Ann Liang’s fantasy world deals with the themes of identity and class, among others, in a beautifully sentimental and gut-wrenching book about family, love and making a place for yourself in a world that seems to constantly discourages us from doing so. Alice Sun is your typical high-flying over-achiever, who (with the caveat of her rival and love interest) is unmatched in her literary abilities, yet no matter what number of accolades she accumulates, she is not satisfied, because she recognises that wherever she goes, she does not know where she belongs. She grew up in China, yet only has “primary school-level Chinese skills,” so she gets faced with scrutiny by her peers. In America, where she moved to at seven years old, she feels almost too seen as the ‘Asian kid,’ not native to the West, thus instantly excluded. Home does not feel like home and her home-away-from-home is rife with hostility and poverty.

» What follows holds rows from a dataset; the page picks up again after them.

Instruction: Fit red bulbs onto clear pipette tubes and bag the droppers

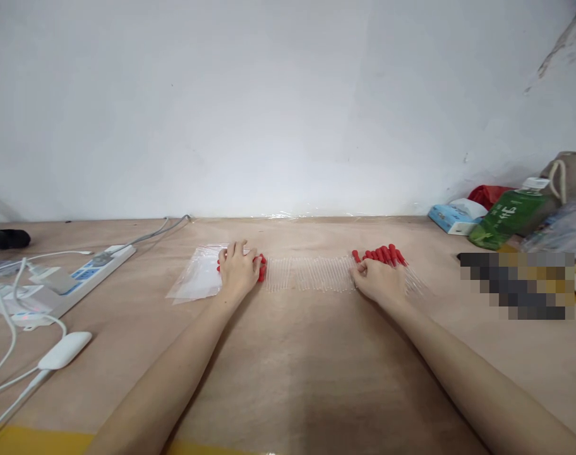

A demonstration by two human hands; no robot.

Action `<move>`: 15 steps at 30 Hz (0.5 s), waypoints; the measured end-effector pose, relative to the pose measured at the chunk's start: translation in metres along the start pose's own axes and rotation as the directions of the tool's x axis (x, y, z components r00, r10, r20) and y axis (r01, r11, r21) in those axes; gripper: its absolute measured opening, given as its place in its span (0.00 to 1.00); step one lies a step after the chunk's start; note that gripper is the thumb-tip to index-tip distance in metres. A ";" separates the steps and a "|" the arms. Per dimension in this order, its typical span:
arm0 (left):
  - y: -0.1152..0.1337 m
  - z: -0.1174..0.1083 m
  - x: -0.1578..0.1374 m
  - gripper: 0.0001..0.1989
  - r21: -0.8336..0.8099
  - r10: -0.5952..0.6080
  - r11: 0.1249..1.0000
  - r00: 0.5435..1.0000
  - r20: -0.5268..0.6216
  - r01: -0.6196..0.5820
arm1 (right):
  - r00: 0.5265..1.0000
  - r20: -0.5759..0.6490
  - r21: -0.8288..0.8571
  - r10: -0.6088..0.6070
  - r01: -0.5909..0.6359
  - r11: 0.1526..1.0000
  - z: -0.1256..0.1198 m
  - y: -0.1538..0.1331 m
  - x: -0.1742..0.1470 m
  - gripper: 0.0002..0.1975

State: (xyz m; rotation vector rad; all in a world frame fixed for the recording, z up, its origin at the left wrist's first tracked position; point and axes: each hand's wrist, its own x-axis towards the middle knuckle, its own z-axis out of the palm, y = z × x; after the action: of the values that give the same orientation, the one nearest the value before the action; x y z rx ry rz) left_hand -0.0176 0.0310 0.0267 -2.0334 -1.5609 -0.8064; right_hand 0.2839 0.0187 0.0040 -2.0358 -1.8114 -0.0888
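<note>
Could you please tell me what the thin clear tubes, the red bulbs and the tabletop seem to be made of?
Thin clear tubes: glass or hard plastic, glossy, transparent with bright edges. Rounded red bulbs: probably rubber or plastic, smooth, evenly coloured. Brown tabletop: likely wood, faintly grained, satin.

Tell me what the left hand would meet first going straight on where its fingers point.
Past some bare tabletop, the left hand would probably meet the wall, or the clear film at its foot; depth is hard to judge.
</note>
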 end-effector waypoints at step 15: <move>0.000 0.013 0.000 0.06 -0.079 -0.024 0.997 0.997 -0.079 0.018 | 0.991 0.103 -0.034 0.082 -0.079 0.996 -0.004 -0.003 0.000 0.13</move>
State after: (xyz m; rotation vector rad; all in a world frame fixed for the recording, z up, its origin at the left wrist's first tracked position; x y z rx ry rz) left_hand -0.0150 0.0395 0.0171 -2.0161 -1.5311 -0.9597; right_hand 0.2818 0.0180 0.0083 -2.1687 -1.7960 0.0149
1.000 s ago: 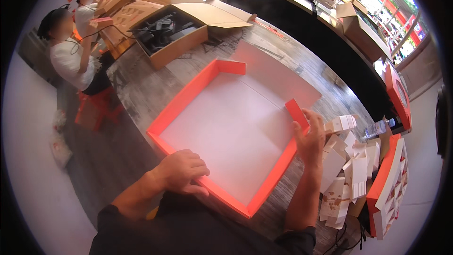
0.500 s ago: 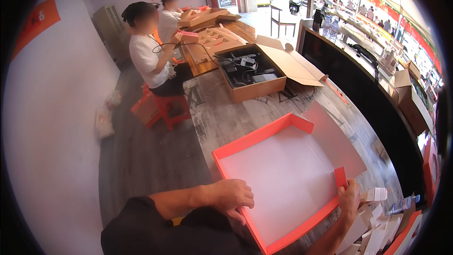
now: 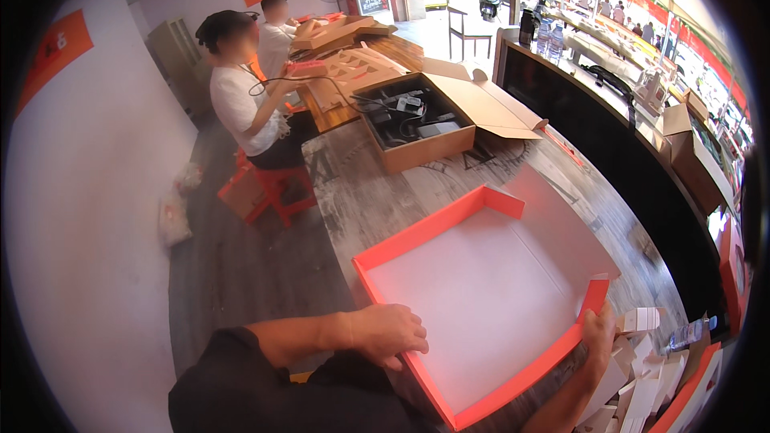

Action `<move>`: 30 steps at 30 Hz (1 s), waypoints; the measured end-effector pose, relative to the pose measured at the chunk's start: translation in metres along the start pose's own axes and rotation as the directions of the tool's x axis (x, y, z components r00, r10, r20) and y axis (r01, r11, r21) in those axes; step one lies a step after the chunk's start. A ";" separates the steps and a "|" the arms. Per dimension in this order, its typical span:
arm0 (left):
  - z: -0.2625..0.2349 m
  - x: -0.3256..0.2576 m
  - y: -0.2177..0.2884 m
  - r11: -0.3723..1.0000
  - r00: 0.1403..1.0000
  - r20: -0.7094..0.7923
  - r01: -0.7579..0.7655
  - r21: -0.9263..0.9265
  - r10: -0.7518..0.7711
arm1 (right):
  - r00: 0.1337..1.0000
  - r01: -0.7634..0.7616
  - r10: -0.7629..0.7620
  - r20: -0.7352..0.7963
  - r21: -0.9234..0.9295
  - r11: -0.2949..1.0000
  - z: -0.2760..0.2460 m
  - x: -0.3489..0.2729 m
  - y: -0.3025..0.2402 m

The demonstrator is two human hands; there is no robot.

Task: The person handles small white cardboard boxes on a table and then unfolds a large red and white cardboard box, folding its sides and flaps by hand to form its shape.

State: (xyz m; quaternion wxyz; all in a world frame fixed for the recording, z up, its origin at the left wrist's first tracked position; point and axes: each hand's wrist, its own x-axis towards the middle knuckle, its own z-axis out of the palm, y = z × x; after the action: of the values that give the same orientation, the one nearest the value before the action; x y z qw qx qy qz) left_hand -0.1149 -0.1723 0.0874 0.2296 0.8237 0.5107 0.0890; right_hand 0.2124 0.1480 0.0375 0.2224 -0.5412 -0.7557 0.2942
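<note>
A shallow orange cardboard box (image 3: 473, 337) with a whitish inside lies on the table in front of me. Three of its walls stand up, and the far right side (image 3: 561, 228) is spread flat as an unfolded panel. My left hand (image 3: 391, 335) curls over the near left wall, fingertips inside and thumb outside. At the right corner, my right hand (image 3: 597, 333) pinches the wall end beside a short upright orange flap (image 3: 593, 299). Another such flap (image 3: 505, 204) angles inward at the far corner.
Beyond the box, an open brown carton (image 3: 429, 156) holds black devices and cables. Two people sit along the far left table edge, handling cardboard pieces (image 3: 353, 76). White folded cartons (image 3: 642, 373) and a plastic bottle (image 3: 691, 332) crowd the near right. A black screen (image 3: 597, 144) borders the right.
The flap at my right hand leans further right than before, and that hand has shifted slightly. My left hand keeps its hold on the wall. The whole view has shifted a little.
</note>
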 end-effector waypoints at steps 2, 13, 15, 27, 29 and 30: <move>0.000 0.001 0.000 1.000 1.000 0.012 0.007 -0.006 -0.007 | 0.999 -0.028 0.028 -0.020 0.022 0.999 -0.001 0.001 0.002; 0.011 0.001 -0.009 0.998 0.996 0.062 -0.065 0.027 0.064 | 0.957 0.185 -0.210 -0.200 -0.137 0.973 0.015 -0.002 0.008; 0.012 0.000 -0.008 0.996 0.996 0.067 -0.060 0.073 0.055 | 0.947 0.162 -0.223 -0.230 -0.257 0.953 0.014 -0.009 -0.013; -0.002 0.005 -0.001 0.997 0.985 0.170 0.027 0.071 -0.039 | 0.844 0.420 -0.462 0.272 0.201 0.885 0.024 -0.044 -0.152; -0.012 0.010 0.005 0.990 0.961 0.237 0.135 0.038 -0.141 | 0.811 0.383 -0.449 0.376 0.238 0.892 0.031 -0.043 -0.165; -0.016 0.016 0.006 0.977 0.934 0.291 0.210 0.024 -0.208 | 0.797 0.365 -0.431 0.422 0.231 0.902 0.033 -0.041 -0.169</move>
State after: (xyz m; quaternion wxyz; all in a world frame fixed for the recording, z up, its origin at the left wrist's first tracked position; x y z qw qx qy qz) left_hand -0.1085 -0.1555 0.1033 0.3139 0.7678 0.5556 -0.0564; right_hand 0.0875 0.0612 0.1283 0.1292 -0.2671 -0.8611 0.4129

If You Could See the Sun is a captivating coming-of-age novel that I ate every single word of. Even on my third read, I cannot get over Henry Li, and his interactions with Alice have my heart fluttering. Whilst a simple concept, Alice’s unusual situation and relationships felt real, alive, and electric, and I could not suggest a better young adult book from these recent months. It is comforting yet intense, and a delightful book to read in the warm glow of your room, to remind you of the heart-warming values of love, family and loving yourself.”